As she zig-zagged lightly across the courtyard with the delightful prospect of a warm room full of familiar people and the glass of sherry that was accorded her on these occasions, she thought
how very fortunate she was: none of this would have happened in Lady Rydal’s day. And after dinner she could spend a happy evening with a hot-water bottle (the cottage was not very warm)
searching through Evelyn for interesting references to trees that might prove useful to old Mr Cazalet. Really the only thing missing in her life were galleries and the pictures they had contained.
But when one considered the dreadful things that were happening – she read
The Times
every day of her life when the family had finished with it – this was a small thing, and
she felt ungrateful even to have thought of it.

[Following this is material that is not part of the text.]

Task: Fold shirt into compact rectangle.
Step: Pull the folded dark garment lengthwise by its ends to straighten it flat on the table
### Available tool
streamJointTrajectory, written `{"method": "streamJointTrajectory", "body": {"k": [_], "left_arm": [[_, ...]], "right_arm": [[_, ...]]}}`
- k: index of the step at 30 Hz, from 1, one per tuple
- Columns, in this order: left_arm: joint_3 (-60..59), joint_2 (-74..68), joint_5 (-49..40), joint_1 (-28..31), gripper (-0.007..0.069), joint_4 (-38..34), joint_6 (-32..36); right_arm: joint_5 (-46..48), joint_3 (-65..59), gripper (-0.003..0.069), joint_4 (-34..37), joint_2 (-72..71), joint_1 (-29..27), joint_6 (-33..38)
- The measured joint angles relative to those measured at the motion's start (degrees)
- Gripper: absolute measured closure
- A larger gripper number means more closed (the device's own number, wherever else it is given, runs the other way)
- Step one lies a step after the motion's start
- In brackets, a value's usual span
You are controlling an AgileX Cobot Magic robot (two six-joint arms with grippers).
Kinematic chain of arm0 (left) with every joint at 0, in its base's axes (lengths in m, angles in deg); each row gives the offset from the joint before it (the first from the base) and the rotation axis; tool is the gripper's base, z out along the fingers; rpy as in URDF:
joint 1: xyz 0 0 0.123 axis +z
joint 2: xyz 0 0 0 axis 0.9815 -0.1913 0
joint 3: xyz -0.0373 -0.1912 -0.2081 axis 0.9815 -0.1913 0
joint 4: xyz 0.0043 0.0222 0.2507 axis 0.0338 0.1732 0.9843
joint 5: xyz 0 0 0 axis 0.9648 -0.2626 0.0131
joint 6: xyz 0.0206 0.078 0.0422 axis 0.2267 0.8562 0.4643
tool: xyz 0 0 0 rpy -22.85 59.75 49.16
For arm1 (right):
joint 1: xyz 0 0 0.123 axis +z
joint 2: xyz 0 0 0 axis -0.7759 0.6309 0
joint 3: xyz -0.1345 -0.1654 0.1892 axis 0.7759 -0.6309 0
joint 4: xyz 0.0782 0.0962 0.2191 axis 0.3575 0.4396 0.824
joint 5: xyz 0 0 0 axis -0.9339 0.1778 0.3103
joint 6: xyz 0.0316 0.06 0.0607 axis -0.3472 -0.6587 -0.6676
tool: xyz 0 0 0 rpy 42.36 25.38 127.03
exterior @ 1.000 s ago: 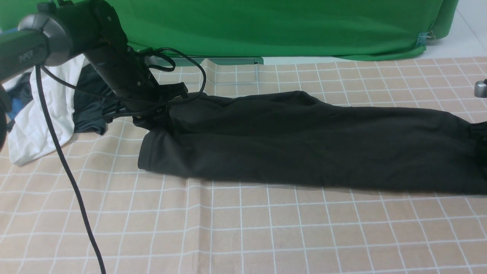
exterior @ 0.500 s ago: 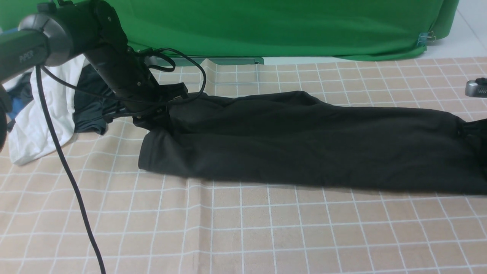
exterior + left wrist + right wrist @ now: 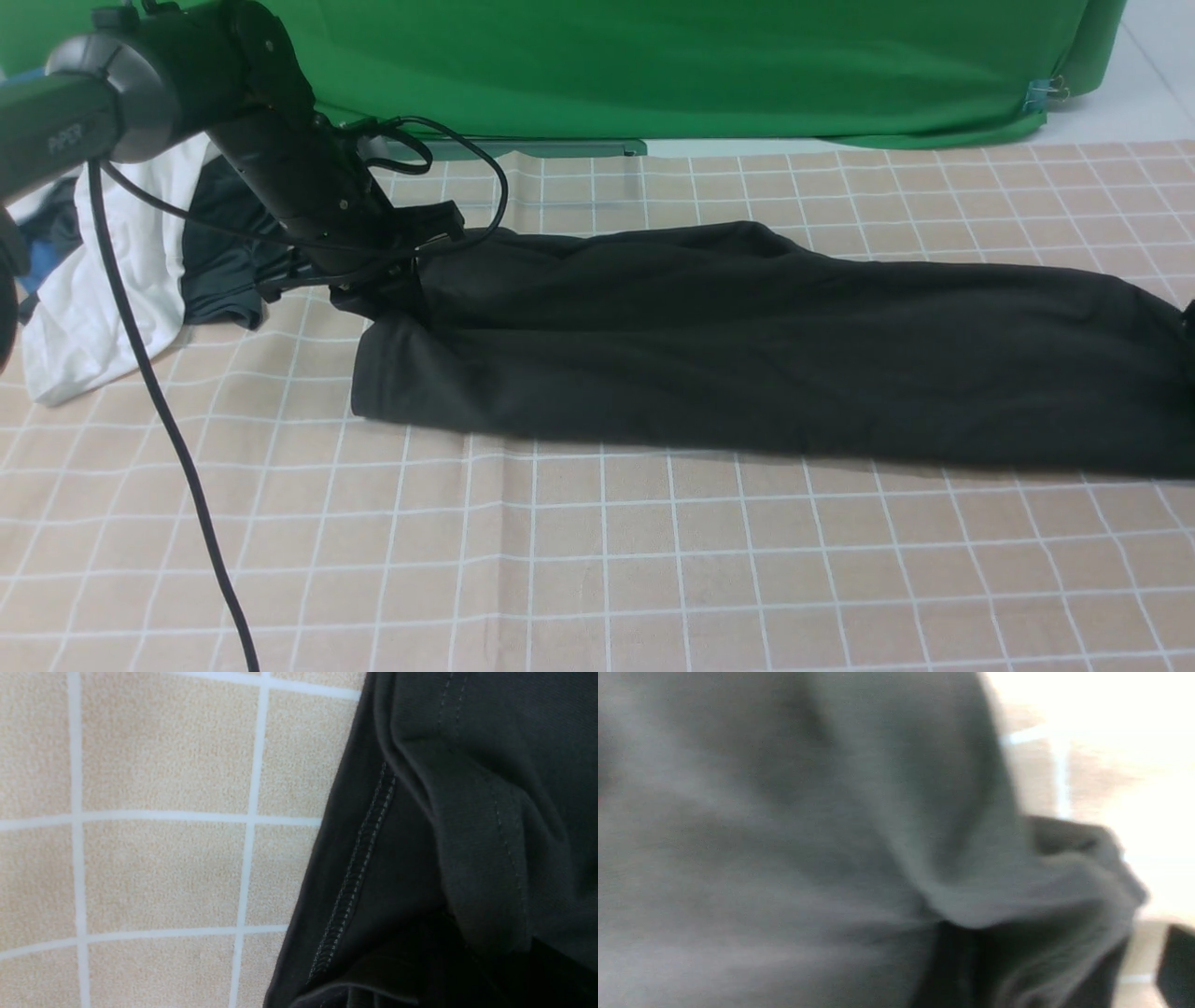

Rachel sat on the shrouded unmade bed in her room at Chester Terrace looking at a photograph of herself with her brothers, taken soon after the first war when they were all
together again. Edward was still in uniform, very debonair, smiling, with an arm round her shoulder. Hugh stood a little apart: his arm was in a sling, his Norfolk jacket hung loosely on him and he
looked as though the sun hurt his eyes. Rupert, in an open-necked shirt and looking incredibly young, had just finished laughing at something. The photograph had been taken on the croquet lawn at
the house they had had in Totteridge, before they all moved to London. The Brig had taken it: he had been an eager, not to say interminable photographer in those days and had, of course, taken five
or six pictures on that occasion. This was the best, and it had sat, framed on her dressing table, for years. Now, like everything else in the room, it had been put away in the wardrobe wrapped in
tissue paper. She wanted it for Clary. She shut up the wardrobe, which still contained a row of evening dresses and her ermine wrap given her by the Brig when she was twenty-one. There seemed to be
no point in moving
them
to Sussex. The cupboard smelled of camphor, her dressing table was bare and dusty.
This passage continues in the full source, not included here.